And then, stone me, there’s the production: it’s got a flawless ensemble; beautiful, clever, understated design; and original music so gorgeous in places that I worried that I might have a bit of a cry before anyone had even spoken.

What’s brilliant about the production, and its relationship to this, the play’s première, is that it is completely, perfectly, in tune with and responsive to the demands of the text to an almost meta-textual level. Director Rupert Goold is (perhaps unfairly) renowned for throwing *a lot of stuff* at productions. Here, the incredibly clever conceit is playing this new “Shakespearean play” as a modern-dress production of Shakespeare. The first scene especially – where as an audience we’re asked to take an awful lot on trust, to take in a lot of ideas, and to tune in to hearing modern language chopped into early-modern rhythms – functions almost like a totally sincere, pitch-perfect parody of just such a production. Perhaps it works all the better because we know Goold so well as a director of Shakespeare. Maybe those who saw it are even slightly reminded of the recent King Lear directed by the former Almeida artistic director Michael Attenborough (also designed by Tom Scutt, perhaps not entirely coincidentally). After all, this is – in part – a play about succession. About a successor’s need to prove his own brilliance and make his mark. (One idly notes in passing that all the posters for productions from the previous regime, which used to hang around the Almeida’s bar, are also gone.)

Really, though, pinning down what this new play is “about” is about as pointful as trying to say what Hamlet’s about.

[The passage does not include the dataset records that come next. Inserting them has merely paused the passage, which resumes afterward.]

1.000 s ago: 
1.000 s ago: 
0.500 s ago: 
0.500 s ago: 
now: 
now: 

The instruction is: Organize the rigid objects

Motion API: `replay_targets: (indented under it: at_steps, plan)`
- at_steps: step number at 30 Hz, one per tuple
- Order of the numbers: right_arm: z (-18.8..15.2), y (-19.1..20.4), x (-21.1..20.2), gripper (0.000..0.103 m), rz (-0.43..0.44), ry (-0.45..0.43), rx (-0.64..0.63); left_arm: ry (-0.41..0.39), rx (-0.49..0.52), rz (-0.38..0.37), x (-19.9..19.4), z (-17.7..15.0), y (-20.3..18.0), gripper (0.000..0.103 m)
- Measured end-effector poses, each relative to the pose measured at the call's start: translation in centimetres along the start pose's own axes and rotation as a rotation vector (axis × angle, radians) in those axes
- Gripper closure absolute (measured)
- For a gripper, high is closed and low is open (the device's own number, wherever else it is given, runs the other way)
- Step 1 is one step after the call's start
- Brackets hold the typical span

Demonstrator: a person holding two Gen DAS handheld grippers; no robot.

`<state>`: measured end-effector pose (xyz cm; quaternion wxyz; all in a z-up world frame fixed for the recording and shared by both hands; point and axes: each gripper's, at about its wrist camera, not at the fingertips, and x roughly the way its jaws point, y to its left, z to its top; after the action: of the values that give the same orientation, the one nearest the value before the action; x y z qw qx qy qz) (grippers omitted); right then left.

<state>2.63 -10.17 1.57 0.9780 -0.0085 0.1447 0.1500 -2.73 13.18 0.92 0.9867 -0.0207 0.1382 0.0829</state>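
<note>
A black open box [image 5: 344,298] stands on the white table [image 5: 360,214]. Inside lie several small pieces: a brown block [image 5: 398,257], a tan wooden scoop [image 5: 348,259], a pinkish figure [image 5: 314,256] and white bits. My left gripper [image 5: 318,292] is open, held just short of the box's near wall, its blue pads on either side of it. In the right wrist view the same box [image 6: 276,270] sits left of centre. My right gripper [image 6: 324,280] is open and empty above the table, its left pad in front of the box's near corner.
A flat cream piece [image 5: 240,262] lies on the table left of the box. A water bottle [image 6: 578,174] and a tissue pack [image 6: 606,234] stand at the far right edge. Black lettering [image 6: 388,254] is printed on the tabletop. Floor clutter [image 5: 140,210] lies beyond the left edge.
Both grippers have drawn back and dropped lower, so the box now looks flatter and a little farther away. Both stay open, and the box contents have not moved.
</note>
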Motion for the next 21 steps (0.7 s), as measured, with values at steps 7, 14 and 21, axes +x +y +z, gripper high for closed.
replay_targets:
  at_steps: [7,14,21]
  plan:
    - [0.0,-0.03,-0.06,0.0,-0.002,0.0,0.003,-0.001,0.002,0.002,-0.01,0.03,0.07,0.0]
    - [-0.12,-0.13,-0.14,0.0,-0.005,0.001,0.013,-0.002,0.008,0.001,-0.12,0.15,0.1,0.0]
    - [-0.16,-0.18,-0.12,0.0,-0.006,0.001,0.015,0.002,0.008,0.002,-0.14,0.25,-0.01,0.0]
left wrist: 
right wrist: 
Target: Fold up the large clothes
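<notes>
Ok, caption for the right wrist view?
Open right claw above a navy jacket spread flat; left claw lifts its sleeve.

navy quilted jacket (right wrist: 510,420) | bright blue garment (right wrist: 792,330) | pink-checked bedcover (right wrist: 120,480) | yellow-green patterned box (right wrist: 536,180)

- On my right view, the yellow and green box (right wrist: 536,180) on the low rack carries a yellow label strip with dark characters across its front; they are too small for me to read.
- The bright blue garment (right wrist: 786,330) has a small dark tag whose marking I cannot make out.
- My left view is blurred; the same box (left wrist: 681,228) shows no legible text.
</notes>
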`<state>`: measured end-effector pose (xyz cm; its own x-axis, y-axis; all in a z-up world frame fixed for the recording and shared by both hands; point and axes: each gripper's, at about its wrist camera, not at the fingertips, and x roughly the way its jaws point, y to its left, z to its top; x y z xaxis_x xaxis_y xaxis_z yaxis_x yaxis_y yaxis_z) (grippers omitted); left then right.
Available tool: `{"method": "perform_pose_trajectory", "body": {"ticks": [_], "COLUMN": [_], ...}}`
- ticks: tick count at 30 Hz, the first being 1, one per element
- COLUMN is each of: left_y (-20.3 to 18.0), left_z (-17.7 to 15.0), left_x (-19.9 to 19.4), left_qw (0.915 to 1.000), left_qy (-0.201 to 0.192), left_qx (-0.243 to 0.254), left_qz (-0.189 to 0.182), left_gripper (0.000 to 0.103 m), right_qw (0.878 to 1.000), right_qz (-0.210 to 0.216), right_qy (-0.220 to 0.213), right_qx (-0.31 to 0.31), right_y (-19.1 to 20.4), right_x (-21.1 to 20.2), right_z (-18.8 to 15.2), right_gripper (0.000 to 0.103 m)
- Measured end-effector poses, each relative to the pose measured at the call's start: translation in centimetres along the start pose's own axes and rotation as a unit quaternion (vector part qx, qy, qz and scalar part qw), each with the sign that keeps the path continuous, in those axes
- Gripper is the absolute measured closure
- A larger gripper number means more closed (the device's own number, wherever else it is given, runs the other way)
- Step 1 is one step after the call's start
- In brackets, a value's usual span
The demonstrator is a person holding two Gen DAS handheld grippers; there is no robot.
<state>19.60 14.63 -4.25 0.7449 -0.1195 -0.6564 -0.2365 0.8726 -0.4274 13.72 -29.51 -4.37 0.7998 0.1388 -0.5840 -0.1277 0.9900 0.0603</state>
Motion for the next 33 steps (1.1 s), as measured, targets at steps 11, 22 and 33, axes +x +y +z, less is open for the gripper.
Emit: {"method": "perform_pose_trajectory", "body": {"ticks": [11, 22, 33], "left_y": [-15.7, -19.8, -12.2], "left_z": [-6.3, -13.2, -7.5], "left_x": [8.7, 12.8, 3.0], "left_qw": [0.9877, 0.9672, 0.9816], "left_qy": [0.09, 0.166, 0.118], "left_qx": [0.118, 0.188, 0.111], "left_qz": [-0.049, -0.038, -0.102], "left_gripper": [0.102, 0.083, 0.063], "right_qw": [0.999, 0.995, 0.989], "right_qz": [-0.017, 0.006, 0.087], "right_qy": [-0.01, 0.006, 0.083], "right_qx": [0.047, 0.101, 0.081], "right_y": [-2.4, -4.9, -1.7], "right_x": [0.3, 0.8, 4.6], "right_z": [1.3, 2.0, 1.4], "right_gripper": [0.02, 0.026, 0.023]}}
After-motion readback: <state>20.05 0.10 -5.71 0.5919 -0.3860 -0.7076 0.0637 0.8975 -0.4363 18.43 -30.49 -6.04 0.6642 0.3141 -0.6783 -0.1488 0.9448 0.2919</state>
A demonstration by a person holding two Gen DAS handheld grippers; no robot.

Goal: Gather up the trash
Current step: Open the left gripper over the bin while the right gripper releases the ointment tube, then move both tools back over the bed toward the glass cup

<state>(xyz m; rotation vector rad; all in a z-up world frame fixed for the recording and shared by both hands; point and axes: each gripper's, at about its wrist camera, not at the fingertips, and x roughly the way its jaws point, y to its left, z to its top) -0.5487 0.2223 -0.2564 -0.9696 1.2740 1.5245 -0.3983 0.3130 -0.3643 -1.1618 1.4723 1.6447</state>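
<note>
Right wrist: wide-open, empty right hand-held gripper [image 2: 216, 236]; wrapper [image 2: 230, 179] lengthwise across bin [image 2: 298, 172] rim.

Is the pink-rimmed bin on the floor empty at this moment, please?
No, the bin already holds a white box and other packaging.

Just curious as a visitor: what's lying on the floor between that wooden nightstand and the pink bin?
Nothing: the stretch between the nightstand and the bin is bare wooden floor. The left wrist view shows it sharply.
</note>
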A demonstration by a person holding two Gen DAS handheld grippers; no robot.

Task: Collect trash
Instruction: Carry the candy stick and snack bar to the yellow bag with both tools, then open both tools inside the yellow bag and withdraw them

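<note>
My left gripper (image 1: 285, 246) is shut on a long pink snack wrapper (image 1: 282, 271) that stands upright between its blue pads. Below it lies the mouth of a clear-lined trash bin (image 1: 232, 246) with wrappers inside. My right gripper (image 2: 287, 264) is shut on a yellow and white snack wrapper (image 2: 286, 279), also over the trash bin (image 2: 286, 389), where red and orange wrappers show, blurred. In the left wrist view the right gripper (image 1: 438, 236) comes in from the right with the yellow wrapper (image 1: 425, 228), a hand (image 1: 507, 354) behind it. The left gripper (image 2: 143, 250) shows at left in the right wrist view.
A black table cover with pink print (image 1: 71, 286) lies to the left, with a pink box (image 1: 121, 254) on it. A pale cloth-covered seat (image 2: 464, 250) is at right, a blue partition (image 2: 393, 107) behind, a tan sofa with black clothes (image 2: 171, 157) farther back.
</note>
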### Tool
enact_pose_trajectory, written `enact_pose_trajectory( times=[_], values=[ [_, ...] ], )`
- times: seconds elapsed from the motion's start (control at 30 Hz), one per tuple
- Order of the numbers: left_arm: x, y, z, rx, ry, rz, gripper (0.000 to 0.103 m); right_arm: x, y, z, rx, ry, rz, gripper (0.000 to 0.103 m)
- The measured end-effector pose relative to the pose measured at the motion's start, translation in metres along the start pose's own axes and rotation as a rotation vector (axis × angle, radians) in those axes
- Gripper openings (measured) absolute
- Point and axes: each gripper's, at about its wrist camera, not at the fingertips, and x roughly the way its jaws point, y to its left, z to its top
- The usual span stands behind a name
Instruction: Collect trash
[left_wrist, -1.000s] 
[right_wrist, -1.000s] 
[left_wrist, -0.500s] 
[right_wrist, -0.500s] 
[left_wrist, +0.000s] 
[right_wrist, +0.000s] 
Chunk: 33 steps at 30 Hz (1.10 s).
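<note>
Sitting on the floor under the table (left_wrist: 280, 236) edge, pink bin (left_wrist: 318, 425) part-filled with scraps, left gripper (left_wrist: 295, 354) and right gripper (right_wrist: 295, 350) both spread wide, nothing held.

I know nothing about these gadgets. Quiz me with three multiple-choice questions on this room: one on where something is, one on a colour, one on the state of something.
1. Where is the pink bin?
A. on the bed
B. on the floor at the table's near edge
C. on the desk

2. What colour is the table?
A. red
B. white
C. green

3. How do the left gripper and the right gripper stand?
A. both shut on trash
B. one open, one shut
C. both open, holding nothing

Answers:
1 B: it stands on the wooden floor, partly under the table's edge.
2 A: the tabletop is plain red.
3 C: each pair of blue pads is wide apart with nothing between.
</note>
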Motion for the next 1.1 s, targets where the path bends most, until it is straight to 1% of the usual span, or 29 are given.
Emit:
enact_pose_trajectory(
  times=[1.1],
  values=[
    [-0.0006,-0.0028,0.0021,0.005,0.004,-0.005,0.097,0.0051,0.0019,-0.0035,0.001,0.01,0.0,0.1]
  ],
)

You could relate the plot. Or you could draw up a load of the different *themes* to which it speaks. It is about the monarchy, but it’s also about parliament, the conduct of the press, Britain’s unwritten constitution and various conceptions of "the British spirit". Alongside these it does brotherhood, love, treachery (of many different stripes), ambition, identity...

For my money, it also ultimately delivers an incredibly bleak, damning picture of Britain now, as broken, supine, and powerless. Sold off by successive Conservatives (the irony) until there is nothing whatsoever left to conserve. Midway through, there’s a brilliant scene where Prince Harry (Richard Goulding) slips his minders to go and get himself a late-night kebab (“a bit of Harry in the night” indeed), the kebab shop owner, however, as well as recalling those British soldiers in Henry V also serves like the gardeners at the heart of RII. The kebab-shop owner’s metaphor, obviously influenced by his own trade, imagines a Britain that has had strip after strip cut from it: “If you cut the Royal Mail, and then you cut the NHS and then you cut...” (i paraphrase)  And we imagine the nation as a rotating side of meat, ruthlessly being shaved until nothing remains.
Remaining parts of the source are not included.